WHAT TO PRODUCE: Would you copy each line of the data below that has "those"?

Stored items
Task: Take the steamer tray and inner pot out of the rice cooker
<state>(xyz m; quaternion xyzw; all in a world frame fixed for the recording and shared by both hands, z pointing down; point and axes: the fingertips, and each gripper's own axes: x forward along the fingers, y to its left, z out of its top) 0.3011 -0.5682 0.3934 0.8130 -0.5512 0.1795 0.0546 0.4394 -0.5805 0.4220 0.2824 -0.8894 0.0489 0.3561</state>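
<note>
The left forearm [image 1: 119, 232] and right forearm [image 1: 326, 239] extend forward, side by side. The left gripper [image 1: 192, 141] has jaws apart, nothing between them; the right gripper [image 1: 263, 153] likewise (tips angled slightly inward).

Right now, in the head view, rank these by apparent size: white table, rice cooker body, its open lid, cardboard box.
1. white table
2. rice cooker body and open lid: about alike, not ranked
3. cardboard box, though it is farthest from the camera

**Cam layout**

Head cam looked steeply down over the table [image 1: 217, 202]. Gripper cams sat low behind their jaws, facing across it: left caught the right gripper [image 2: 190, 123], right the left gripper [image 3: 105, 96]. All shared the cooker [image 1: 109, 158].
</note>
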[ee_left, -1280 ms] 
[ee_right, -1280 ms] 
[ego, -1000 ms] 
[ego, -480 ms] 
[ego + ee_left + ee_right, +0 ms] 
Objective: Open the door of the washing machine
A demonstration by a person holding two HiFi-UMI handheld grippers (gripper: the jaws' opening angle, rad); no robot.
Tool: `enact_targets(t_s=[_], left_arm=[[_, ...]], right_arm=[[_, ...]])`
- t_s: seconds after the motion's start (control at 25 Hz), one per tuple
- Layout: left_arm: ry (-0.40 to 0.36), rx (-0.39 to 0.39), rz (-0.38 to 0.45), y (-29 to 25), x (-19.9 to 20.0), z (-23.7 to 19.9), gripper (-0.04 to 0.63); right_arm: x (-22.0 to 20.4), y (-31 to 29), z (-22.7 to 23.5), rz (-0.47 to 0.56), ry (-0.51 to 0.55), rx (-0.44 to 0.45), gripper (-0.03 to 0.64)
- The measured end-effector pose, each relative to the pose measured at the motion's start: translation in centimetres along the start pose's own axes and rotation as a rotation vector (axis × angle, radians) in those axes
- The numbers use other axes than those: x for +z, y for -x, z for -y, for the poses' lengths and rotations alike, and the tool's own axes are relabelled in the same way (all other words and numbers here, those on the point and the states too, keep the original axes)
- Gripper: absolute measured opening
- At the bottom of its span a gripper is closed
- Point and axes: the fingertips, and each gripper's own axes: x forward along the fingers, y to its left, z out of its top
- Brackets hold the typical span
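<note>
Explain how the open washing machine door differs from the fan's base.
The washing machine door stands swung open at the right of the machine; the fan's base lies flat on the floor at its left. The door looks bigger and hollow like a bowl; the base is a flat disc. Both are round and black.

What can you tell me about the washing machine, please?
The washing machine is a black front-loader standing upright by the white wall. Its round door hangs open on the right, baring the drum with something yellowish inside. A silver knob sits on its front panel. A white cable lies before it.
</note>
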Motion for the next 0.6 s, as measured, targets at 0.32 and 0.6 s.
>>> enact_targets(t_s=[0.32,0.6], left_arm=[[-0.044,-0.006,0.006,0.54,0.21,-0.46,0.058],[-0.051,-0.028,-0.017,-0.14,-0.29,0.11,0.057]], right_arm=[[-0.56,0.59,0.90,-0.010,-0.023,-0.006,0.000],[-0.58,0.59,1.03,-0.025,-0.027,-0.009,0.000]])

RESULT OF THE TASK:
- The measured end-effector pose, each relative to the pose measured at the motion's start: translation in centimetres along the start pose's own axes and rotation as a rotation vector (axis × angle, radians) in those axes
- The numbers use other axes than those: x for +z, y for -x, z for -y, for the poses' lengths and rotations alike, and the tool's own axes are relabelled in the same way (all other words and numbers here, those on the point and the states too, keep the original axes)

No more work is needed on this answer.